**TASK REQUIREMENTS**: Using the data below, work out how many lines contain the word "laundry", then state that number without comment.

[ENTRIES SHOWN]

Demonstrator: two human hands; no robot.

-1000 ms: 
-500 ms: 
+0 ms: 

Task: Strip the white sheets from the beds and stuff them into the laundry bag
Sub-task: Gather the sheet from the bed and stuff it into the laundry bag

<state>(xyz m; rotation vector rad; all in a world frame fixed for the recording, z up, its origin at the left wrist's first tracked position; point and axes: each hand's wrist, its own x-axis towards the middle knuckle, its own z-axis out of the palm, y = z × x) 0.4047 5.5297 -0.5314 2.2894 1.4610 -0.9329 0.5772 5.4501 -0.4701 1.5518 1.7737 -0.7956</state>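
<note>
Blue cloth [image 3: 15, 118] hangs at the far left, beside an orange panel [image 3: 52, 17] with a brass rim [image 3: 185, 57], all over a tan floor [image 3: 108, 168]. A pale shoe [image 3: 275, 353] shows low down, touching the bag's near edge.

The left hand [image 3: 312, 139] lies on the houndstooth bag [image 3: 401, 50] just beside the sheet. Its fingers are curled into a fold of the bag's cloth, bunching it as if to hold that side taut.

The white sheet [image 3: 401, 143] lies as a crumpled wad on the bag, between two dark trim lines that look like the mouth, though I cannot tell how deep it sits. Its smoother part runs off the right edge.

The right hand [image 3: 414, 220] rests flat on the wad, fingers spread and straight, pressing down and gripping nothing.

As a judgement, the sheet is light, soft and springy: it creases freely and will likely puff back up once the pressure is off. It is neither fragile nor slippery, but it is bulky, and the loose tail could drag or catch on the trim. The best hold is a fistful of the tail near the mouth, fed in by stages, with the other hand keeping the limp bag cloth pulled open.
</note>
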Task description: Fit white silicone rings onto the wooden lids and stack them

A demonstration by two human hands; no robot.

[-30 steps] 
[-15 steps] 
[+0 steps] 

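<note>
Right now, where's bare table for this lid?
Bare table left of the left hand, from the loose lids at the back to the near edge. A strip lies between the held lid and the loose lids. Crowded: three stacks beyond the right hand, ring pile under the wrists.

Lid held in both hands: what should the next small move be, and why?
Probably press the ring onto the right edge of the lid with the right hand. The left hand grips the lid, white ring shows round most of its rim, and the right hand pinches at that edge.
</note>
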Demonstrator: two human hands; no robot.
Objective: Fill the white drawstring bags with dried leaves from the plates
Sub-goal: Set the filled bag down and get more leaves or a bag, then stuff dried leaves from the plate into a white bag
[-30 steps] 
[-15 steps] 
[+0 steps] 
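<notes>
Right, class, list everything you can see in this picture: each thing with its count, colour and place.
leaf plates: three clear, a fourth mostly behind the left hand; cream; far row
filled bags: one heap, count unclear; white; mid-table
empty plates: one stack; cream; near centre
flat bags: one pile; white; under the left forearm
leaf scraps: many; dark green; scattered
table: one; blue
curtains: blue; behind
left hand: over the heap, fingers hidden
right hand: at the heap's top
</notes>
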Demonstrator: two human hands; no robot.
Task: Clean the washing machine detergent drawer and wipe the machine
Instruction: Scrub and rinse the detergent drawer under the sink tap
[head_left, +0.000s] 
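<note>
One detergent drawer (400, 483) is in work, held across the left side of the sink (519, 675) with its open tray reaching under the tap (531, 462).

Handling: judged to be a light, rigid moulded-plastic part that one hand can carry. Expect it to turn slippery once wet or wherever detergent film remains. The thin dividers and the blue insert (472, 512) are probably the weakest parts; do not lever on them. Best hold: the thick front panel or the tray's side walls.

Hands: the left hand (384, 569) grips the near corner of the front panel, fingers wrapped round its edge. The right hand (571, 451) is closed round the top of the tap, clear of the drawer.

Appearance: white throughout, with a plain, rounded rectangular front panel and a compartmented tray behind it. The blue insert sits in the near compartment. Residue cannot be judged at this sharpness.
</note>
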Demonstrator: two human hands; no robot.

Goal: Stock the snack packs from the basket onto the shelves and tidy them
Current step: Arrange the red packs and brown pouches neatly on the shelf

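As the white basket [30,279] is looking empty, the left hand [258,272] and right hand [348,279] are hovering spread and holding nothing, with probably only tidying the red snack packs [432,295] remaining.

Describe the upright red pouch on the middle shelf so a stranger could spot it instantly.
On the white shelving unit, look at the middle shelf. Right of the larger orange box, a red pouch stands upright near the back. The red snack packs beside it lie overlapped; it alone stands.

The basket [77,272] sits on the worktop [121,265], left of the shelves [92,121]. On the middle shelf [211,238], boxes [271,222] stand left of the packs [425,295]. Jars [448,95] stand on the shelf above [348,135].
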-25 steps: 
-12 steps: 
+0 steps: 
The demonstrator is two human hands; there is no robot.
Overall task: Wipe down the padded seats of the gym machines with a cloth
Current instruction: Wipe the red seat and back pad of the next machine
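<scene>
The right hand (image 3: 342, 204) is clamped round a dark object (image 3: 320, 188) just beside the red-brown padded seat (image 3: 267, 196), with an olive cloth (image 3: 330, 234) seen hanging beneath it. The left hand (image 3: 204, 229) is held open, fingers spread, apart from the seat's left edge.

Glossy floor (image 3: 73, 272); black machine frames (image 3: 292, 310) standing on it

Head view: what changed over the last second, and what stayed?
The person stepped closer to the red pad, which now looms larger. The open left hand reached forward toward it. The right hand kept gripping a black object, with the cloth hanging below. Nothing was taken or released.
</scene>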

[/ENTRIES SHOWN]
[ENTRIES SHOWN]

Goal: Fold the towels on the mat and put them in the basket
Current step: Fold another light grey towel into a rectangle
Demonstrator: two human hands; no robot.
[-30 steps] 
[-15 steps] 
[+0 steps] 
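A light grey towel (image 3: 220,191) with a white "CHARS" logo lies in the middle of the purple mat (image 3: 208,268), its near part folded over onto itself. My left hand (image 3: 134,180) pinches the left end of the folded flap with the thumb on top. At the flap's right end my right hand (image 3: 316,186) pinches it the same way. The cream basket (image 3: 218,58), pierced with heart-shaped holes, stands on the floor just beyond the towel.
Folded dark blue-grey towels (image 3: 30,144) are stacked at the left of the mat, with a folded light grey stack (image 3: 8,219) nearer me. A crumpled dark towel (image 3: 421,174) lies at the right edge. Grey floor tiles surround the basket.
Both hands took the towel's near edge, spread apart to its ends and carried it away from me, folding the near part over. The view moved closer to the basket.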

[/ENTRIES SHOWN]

**EXERCISE RESULT**: 2